The core problem here is more fundamental; the servers in the room are taking in a certain amount of electricity, doing work with it, and giving you a (computational) result...as well as shedding waste heat.
Your problem lies in that, as an example, each server sheds 200btu while operating (just to pick a number). You have 6 servers, at 200btu output each max, say, plus networking gear...you need NOTABLY over 1200btu in cooling for this to be cooled. You WILL lose efficiency somewhere. Dust, venting, whatever, and you WILL have heat sources you didn't factor in, like fluorescent lights and so on.
The air conditioner cools to 81F because that's where the air conditioner's likely-direly-overloaded cooling system reaches a new equilibrium with the hotter environment.
If this cooling overload is what I suspect, adding another server MAY bump it only 5 more degrees, say, but adding a second would likely be the end of things. It would reach a runaway point, then the less-efficient electronics would shed even more heat as they ran harder...
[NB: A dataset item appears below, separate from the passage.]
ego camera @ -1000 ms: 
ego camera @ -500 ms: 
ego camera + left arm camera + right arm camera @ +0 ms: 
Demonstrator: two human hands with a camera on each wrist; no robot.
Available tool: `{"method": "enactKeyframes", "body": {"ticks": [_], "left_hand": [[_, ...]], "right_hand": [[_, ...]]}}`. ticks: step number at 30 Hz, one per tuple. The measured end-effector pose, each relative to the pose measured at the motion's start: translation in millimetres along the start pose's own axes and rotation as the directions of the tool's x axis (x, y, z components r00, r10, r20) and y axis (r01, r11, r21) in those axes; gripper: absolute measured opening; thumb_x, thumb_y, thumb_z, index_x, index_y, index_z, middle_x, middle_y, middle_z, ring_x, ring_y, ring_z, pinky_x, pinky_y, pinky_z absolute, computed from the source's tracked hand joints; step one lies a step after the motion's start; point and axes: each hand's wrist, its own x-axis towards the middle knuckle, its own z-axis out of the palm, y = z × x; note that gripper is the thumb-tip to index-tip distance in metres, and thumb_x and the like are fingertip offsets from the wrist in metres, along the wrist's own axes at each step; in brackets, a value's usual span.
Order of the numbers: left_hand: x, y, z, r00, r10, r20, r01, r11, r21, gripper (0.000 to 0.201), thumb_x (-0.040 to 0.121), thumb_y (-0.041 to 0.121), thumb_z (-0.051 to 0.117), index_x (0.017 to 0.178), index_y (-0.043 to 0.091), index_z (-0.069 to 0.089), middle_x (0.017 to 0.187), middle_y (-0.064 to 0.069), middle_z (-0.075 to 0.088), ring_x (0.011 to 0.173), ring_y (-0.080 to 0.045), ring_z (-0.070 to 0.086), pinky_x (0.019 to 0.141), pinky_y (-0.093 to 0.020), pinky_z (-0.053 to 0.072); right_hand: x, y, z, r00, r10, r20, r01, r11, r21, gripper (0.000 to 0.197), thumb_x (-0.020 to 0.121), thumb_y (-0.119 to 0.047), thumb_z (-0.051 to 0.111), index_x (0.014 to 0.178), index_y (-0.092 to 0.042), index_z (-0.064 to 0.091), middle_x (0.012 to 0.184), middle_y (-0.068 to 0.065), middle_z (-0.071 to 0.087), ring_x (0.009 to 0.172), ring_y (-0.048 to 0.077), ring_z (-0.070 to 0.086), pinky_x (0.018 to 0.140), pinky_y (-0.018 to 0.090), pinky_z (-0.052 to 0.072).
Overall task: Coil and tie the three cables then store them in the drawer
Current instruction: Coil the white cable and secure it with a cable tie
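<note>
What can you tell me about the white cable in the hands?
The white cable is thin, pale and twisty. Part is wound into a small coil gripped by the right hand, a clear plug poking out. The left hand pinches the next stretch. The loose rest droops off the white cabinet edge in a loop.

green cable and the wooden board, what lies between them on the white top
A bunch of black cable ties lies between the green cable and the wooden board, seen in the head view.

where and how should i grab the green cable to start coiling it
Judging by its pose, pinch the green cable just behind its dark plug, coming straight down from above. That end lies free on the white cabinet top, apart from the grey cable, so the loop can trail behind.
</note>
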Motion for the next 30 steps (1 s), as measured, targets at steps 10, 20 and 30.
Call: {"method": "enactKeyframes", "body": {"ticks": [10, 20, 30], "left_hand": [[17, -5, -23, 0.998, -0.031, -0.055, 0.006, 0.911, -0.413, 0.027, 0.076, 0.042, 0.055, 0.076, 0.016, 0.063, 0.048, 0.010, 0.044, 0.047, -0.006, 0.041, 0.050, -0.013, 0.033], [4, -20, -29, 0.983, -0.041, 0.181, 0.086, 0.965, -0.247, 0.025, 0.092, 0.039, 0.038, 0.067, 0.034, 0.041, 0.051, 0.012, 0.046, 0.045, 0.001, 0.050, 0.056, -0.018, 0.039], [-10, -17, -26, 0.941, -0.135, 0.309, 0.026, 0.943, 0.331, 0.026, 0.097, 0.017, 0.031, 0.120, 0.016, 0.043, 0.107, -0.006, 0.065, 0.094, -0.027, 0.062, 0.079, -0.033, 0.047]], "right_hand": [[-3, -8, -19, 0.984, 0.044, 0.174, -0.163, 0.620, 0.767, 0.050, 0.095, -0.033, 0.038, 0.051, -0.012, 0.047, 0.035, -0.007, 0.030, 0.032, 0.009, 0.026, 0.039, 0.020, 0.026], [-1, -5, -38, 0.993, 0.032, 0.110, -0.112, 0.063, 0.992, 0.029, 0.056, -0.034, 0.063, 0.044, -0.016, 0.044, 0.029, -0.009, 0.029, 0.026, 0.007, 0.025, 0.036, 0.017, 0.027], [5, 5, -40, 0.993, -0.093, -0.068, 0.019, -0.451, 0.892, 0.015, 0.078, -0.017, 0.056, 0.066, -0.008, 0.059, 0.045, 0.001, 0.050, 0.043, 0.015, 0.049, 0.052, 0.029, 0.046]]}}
At this point, you have a Situation like MY company did (in a server room with some 300 servers as I recall!)...the servers started dropping offline as they reached thermal maximums and tripped shutdowns, with the majority of the rest crashing. When we ran in to check the room, the 'mass failure' was in fact the room being at 120F. Tracking the CPU and ambient temperatures had never been 'a thing' for us, since "we had enough cooling"...we thought. We had recently added 25 more units, and that was more than it could survive.
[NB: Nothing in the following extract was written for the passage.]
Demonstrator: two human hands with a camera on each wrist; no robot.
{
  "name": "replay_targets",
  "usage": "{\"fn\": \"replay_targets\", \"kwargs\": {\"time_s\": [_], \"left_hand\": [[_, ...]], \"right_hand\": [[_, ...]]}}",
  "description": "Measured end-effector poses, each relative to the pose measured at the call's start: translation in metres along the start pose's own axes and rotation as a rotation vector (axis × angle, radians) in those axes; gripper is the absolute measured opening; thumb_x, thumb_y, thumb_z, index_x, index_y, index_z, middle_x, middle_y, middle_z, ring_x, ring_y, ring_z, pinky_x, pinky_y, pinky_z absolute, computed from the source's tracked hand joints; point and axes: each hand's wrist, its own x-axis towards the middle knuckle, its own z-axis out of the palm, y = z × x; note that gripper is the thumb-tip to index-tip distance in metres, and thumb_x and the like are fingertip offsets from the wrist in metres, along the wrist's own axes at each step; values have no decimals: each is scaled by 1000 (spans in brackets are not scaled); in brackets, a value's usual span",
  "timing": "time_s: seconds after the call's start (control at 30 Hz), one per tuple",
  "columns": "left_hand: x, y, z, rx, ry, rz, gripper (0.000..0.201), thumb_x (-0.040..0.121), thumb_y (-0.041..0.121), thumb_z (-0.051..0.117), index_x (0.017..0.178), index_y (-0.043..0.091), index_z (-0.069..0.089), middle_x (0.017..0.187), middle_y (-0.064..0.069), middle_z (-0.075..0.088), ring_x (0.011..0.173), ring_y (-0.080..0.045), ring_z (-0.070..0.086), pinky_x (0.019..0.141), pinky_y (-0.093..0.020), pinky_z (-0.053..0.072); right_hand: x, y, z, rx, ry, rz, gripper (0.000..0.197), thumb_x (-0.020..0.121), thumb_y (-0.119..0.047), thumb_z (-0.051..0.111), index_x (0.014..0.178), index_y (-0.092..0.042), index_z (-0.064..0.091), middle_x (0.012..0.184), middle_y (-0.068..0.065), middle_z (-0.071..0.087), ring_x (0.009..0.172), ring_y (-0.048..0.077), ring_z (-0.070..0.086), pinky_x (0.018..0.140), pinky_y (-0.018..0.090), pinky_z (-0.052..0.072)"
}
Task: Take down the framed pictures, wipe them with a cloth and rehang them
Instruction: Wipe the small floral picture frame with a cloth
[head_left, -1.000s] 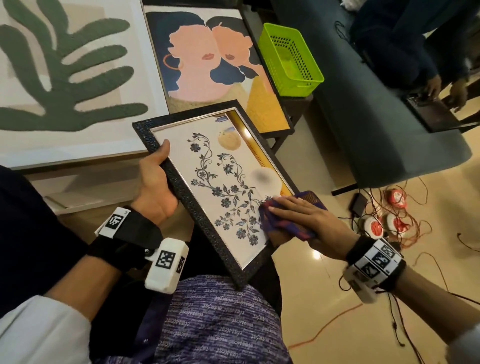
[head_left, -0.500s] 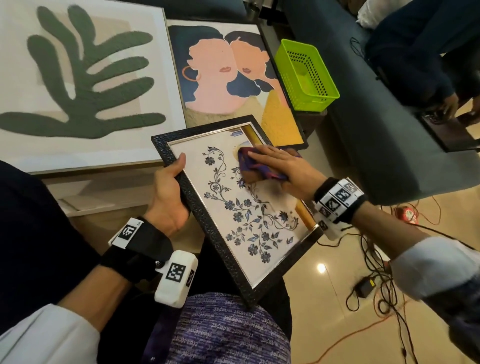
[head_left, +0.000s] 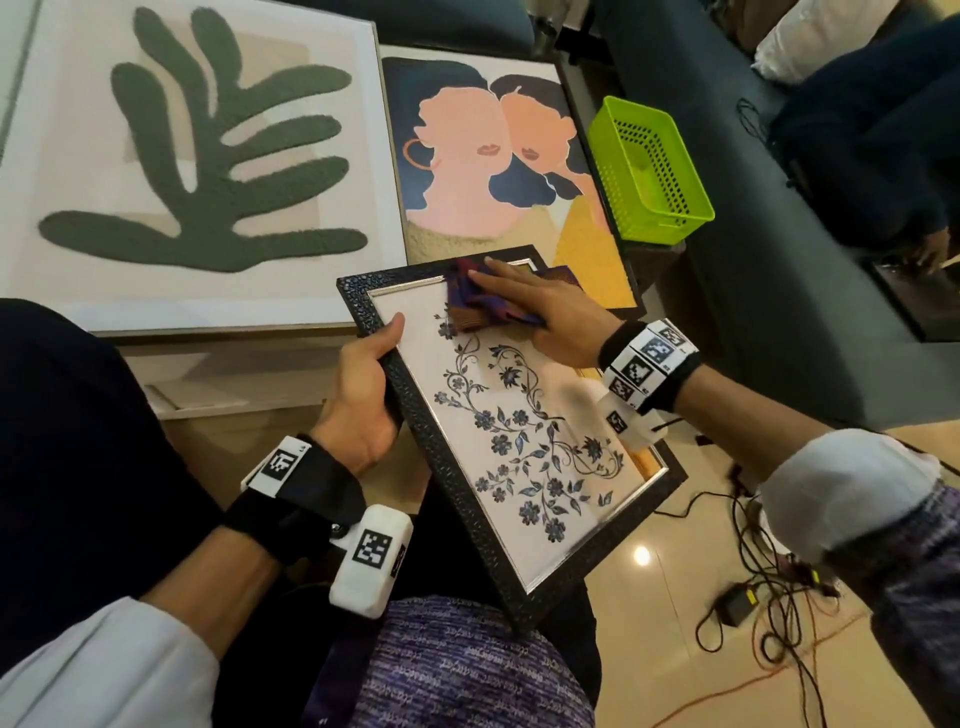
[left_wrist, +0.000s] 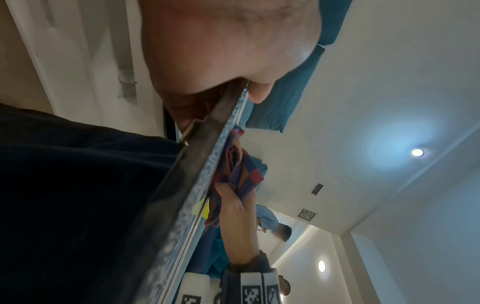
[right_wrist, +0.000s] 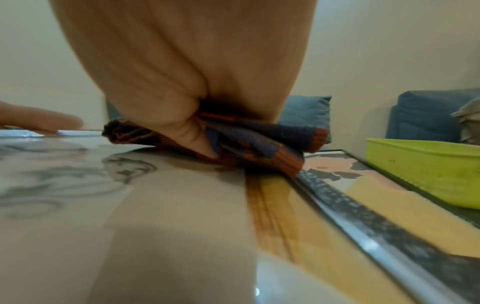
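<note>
Centrally, in the head view, a black-framed picture (head_left: 511, 452) with a blue flower-and-vine print is held tilted over the lap. Its left edge is gripped by the left hand (head_left: 363, 395), the thumb laid on the front of the frame and the fingers hidden behind it. A checked cloth (head_left: 480, 301) in blue, red and orange is pressed flat against the glass at the upper end of the picture by the right hand (head_left: 540, 312), whose fingers are stretched out on top of the cloth; in the right wrist view the thumb is seen tucked into the folds of the cloth (right_wrist: 249, 144). At upper left of the frame a large white-framed leaf picture (head_left: 208, 156) is lying flat, and just beside it, at upper centre, a picture of two faces (head_left: 493, 156). A green basket (head_left: 649, 171) is seen at upper right, touching that picture's right edge. Cables (head_left: 769, 587) are spread on the floor at lower right.
</note>
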Motion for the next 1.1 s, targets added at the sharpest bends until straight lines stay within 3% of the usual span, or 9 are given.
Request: {"fn": "replay_targets", "kwargs": {"time_s": [0.2, 0.37, 0.47, 0.53, 0.6, 0.7, 0.83, 0.93, 1.1], "left_hand": [[1, -2, -1, -74, -23, -48, 47, 112, 37, 44, 136, 5, 67, 128, -23, 73, 112, -38, 73, 93, -50, 63], [3, -1, -3, -134, -71, -91, 48, 112, 39, 40, 125, 2, 69, 115, -18, 79, 97, -32, 79, 75, -43, 67], [3, -2, -2, -96, -64, -46, 43, 112, 37, 40, 124, 6, 69, 113, -14, 80, 97, -29, 79, 82, -43, 60], [3, -2, -3, -62, -62, -28, 41, 112, 36, 42, 123, 9, 70, 115, -13, 80, 100, -28, 79, 85, -43, 57], [3, -2, -3, -41, -62, -23, 39, 112, 35, 43, 122, 10, 71, 116, -12, 80, 101, -27, 79, 85, -41, 58], [1, -1, -1, -13, -63, -10, 35, 112, 33, 44, 116, 13, 72, 109, -8, 81, 95, -24, 80, 81, -39, 59], [0, -1, 1, 13, -54, 11, 33, 111, 32, 47, 116, 13, 72, 111, -9, 81, 96, -24, 80, 86, -41, 59], [1, 0, 1, 22, -47, 23, 31, 111, 31, 49, 117, 12, 73, 113, -10, 81, 97, -25, 79, 92, -42, 58], [6, 4, 1, 71, -35, 33, 31, 111, 30, 49, 114, 12, 74, 104, -7, 82, 90, -22, 80, 81, -37, 60]], "right_hand": [[-18, -51, 9, 11, -73, -180, 85, 88, 0, 61, 159, -32, 26, 168, -1, 17, 155, 20, 14, 126, 38, 15], [-73, -82, 19, -36, -139, -224, 84, 90, -6, 62, 159, -35, 23, 169, -4, 13, 156, 15, 7, 127, 42, 10], [-112, -86, 27, -9, -190, -220, 79, 93, -24, 55, 159, -41, 16, 169, -11, 6, 155, 7, -2, 127, 35, 1], [-137, -86, 34, -20, -221, -203, 88, 91, -20, 62, 159, -44, 11, 169, -14, 1, 155, 5, -6, 125, 31, -3], [-160, -89, 40, -2, -229, -167, 88, 93, -21, 64, 158, -46, 11, 168, -17, 1, 155, 6, -4, 126, 37, 2], [-190, -95, 44, 47, -204, -139, 69, 97, -33, 48, 158, -45, 18, 168, -17, 7, 155, 6, 1, 126, 39, 11], [-214, -96, 49, 103, -210, -110, 87, 89, -8, 68, 155, -47, 27, 165, -22, 15, 154, 5, 11, 124, 45, 25], [-221, -94, 47, 162, -215, -99, 95, 83, 2, 70, 152, -51, 32, 162, -27, 23, 151, 2, 20, 119, 45, 35], [-211, -90, 34, 254, -55, -129, 76, 90, -4, 71, 149, -41, 43, 156, -19, 41, 147, 10, 36, 111, 50, 44]]}}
Spacing might change the efficiency of heat removal in the servers themselves, but the room is hot simply because heat isn't being removed from the environment at a whole. More efficiently moving heat from A to B (computer to room), without having a way for B to shed more to C (room to outside/building) in turn, is ultimately self-defeating.
TL;DR variation: The heat generated by converting electricity into webcomics and network shares must be adequately removed by the cooling unit, which it is only barely managing to do right now. Add more air conditioning, or yes, remove a server or two.
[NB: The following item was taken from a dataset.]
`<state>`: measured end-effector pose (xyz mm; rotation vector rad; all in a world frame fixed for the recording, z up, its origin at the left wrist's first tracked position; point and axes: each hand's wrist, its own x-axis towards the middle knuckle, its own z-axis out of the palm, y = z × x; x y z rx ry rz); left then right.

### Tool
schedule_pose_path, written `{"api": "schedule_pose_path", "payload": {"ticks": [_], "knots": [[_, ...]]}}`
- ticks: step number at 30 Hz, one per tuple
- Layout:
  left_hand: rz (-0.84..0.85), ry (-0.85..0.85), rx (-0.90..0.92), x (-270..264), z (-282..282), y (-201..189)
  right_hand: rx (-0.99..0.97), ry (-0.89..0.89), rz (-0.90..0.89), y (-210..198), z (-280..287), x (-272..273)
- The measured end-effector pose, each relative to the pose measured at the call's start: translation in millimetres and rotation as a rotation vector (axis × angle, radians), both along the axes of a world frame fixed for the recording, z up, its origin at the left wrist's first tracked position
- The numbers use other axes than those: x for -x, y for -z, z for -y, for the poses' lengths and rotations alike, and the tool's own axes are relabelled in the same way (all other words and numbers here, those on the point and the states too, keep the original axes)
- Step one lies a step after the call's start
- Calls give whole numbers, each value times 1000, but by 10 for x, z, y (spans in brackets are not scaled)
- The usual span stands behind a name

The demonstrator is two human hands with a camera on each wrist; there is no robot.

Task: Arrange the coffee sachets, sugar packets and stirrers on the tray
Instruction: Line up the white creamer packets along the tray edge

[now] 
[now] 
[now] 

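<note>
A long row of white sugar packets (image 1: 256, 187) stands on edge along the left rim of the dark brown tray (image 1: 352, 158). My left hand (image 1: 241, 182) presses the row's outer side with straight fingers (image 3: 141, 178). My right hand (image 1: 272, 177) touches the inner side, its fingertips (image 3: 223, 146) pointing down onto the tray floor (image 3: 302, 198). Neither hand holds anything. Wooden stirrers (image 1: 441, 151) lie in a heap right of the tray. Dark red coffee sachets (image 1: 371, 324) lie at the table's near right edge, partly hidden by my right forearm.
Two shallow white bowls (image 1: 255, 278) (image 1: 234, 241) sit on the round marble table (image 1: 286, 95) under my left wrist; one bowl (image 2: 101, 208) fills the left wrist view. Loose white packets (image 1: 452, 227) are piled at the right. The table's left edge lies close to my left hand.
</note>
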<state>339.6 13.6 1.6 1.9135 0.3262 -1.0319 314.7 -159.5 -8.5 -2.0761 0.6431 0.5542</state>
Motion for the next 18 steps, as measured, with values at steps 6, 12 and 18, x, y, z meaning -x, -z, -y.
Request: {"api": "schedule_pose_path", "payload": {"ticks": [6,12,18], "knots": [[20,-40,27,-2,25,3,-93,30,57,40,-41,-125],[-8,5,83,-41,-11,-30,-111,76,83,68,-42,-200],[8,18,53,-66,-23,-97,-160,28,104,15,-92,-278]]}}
In a pinch, turn on power management/CPU throttling on the servers. Let them idle the CPU down while it's not being maximally-used. Turn off monitors, turn off the overhead lights...also check the A/C's filter and coils, check them for dust, which would make it operate less-efficiently. Also, you may wish to track the local CPU core temps; 81F in that room may indicate 140 on the CPU, or who knows what. It's not good, though.